(Items from a dataset)
################
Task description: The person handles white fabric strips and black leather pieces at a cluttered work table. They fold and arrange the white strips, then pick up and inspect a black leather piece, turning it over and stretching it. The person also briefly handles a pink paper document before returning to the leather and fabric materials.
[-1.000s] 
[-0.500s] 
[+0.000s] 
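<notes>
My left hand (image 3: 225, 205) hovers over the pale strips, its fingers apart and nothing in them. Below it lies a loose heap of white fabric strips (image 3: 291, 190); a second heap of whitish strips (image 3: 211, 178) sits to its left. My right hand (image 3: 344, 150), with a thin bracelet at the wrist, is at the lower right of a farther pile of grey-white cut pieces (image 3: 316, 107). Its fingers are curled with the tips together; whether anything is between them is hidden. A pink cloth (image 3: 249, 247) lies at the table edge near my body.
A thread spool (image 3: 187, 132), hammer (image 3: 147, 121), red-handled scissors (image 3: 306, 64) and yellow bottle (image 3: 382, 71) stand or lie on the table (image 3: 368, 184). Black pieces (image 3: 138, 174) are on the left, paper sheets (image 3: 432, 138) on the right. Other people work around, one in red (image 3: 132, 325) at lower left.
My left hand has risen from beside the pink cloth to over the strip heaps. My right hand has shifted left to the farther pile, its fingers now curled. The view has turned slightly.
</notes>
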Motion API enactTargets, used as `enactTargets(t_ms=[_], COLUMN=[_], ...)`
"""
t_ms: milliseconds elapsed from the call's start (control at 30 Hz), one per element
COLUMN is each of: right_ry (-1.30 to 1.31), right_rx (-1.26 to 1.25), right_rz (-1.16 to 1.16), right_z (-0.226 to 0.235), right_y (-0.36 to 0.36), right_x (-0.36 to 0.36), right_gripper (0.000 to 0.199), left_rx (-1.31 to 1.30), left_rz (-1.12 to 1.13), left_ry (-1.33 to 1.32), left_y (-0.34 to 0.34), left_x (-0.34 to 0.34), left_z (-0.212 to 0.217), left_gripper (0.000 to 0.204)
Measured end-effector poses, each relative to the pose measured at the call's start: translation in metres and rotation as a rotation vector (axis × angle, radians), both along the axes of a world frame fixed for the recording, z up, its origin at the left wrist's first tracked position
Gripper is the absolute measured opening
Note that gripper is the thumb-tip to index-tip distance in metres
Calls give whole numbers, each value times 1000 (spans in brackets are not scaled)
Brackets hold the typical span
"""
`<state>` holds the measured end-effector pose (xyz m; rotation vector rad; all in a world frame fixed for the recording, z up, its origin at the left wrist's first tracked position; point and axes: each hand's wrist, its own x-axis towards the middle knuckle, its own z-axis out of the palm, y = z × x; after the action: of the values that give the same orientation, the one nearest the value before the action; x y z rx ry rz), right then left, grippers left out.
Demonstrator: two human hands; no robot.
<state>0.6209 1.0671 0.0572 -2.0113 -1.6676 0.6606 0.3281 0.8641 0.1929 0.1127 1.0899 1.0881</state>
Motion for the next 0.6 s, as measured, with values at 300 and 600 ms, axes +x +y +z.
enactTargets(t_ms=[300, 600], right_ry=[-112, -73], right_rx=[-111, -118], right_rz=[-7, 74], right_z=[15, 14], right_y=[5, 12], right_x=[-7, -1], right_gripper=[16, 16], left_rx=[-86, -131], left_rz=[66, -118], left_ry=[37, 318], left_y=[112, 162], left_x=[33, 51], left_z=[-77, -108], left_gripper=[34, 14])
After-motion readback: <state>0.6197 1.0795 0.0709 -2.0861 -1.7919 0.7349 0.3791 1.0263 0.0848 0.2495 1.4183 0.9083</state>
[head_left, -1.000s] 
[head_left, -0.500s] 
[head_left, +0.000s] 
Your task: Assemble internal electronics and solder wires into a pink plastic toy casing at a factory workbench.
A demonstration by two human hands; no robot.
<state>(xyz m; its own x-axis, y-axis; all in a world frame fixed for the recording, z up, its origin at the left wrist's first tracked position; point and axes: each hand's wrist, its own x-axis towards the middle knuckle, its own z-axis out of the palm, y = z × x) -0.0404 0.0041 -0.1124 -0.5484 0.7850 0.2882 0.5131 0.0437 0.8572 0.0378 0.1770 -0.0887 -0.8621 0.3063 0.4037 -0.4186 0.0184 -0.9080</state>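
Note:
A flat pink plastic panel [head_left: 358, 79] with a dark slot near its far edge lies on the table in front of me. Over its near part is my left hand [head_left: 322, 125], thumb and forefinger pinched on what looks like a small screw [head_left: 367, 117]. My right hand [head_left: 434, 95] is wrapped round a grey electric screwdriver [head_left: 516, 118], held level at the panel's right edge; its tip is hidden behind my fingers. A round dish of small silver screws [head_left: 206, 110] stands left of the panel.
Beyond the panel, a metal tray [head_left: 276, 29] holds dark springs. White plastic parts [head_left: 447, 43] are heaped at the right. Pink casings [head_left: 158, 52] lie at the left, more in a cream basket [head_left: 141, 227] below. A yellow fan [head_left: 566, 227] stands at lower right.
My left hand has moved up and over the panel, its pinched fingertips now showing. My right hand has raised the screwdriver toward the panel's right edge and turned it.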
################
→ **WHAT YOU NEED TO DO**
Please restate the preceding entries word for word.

→ **TASK ANSWER**
Task description: The person handles white fabric strips and black leather pieces at a cluttered work table. They fold and arrange the white strips, then pick up and inspect a black leather piece, turning it over and stretching it. The person also briefly handles a pink paper document before returning to the leather and fabric materials.
[-1.000s] 
[-0.500s] 
[+0.000s] 
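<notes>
My left hand (image 3: 225, 205) hovers over the pale strips, its fingers apart and nothing in them. Below it lies a loose heap of white fabric strips (image 3: 291, 190); a second heap of whitish strips (image 3: 211, 178) sits to its left. My right hand (image 3: 344, 150), with a thin bracelet at the wrist, is at the lower right of a farther pile of grey-white cut pieces (image 3: 316, 107). Its fingers are curled with the tips together; whether anything is between them is hidden. A pink cloth (image 3: 249, 247) lies at the table edge near my body.
A thread spool (image 3: 187, 132), hammer (image 3: 147, 121), red-handled scissors (image 3: 306, 64) and yellow bottle (image 3: 382, 71) stand or lie on the table (image 3: 368, 184). Black pieces (image 3: 138, 174) are on the left, paper sheets (image 3: 432, 138) on the right. Other people work around, one in red (image 3: 132, 325) at lower left.
My left hand has risen from beside the pink cloth to over the strip heaps. My right hand has shifted left to the farther pile, its fingers now curled. The view has turned slightly.
</notes>
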Motion API enactTargets, used as `enactTargets(t_ms=[_], COLUMN=[_], ...)`
"""
t_ms: milliseconds elapsed from the call's start (control at 30 Hz), one per element
COLUMN is each of: right_ry (-1.30 to 1.31), right_rx (-1.26 to 1.25), right_rz (-1.16 to 1.16), right_z (-0.226 to 0.235), right_y (-0.36 to 0.36), right_x (-0.36 to 0.36), right_gripper (0.000 to 0.199), left_rx (-1.31 to 1.30), left_rz (-1.12 to 1.13), left_ry (-1.33 to 1.32), left_y (-0.34 to 0.34), left_x (-0.34 to 0.34), left_z (-0.212 to 0.217), left_gripper (0.000 to 0.204)
Measured end-effector poses, each relative to the pose measured at the call's start: translation in metres and rotation as a rotation vector (axis × angle, radians), both along the axes of a world frame fixed for the recording, z up, its origin at the left wrist's first tracked position
Gripper is the absolute measured opening
Note that gripper is the thumb-tip to index-tip distance in metres
Calls give whole numbers, each value times 1000 (spans in brackets are not scaled)
Brackets hold the typical span
"""
`<state>` holds the measured end-effector pose (xyz m; rotation vector rad; all in a world frame fixed for the recording, z up, its origin at the left wrist's first tracked position; point and axes: each hand's wrist, its own x-axis towards the middle knuckle, its own z-axis out of the palm, y = z × x; after the action: of the values that give the same orientation, the one nearest the value before the action; x y z rx ry rz), right then left, grippers left out.
Demonstrator: two human hands; no robot.
<state>0.6209 1.0671 0.0572 -2.0113 -1.6676 0.6606 0.3281 0.8641 0.1929 0.1127 1.0899 1.0881</state>
Motion for the next 0.6 s, as measured, with values at 300 and 600 ms, axes +x +y +z.
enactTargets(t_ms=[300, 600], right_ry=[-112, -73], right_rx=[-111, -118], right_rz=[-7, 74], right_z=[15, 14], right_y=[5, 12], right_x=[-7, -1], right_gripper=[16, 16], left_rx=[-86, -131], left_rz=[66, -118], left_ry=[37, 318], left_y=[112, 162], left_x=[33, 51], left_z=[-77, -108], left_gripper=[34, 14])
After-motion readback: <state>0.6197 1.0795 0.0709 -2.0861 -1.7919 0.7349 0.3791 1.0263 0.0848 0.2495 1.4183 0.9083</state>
[head_left, -1.000s] 
[head_left, -0.500s] 
[head_left, +0.000s] 
Your task: Assemble internal electronics and solder wires into a pink plastic toy casing at a factory workbench.
A demonstration by two human hands; no robot.
<state>(xyz m; its own x-axis, y-axis; all in a world frame fixed for the recording, z up, its origin at the left wrist's first tracked position; point and axes: each hand's wrist, its own x-axis towards the middle knuckle, its own z-axis out of the palm, y = z × x) -0.0404 0.0041 -0.1124 -0.5484 0.7850 0.2882 0.5131 0.0437 0.8572 0.0378 0.1770 -0.0887 -0.8621 0.3063 0.4037 -0.4186 0.0184 -0.9080</state>
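Note:
A flat pink plastic panel [head_left: 358, 79] with a dark slot near its far edge lies on the table in front of me. Over its near part is my left hand [head_left: 322, 125], thumb and forefinger pinched on what looks like a small screw [head_left: 367, 117]. My right hand [head_left: 434, 95] is wrapped round a grey electric screwdriver [head_left: 516, 118], held level at the panel's right edge; its tip is hidden behind my fingers. A round dish of small silver screws [head_left: 206, 110] stands left of the panel.
Beyond the panel, a metal tray [head_left: 276, 29] holds dark springs. White plastic parts [head_left: 447, 43] are heaped at the right. Pink casings [head_left: 158, 52] lie at the left, more in a cream basket [head_left: 141, 227] below. A yellow fan [head_left: 566, 227] stands at lower right.
My left hand has moved up and over the panel, its pinched fingertips now showing. My right hand has raised the screwdriver toward the panel's right edge and turned it.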

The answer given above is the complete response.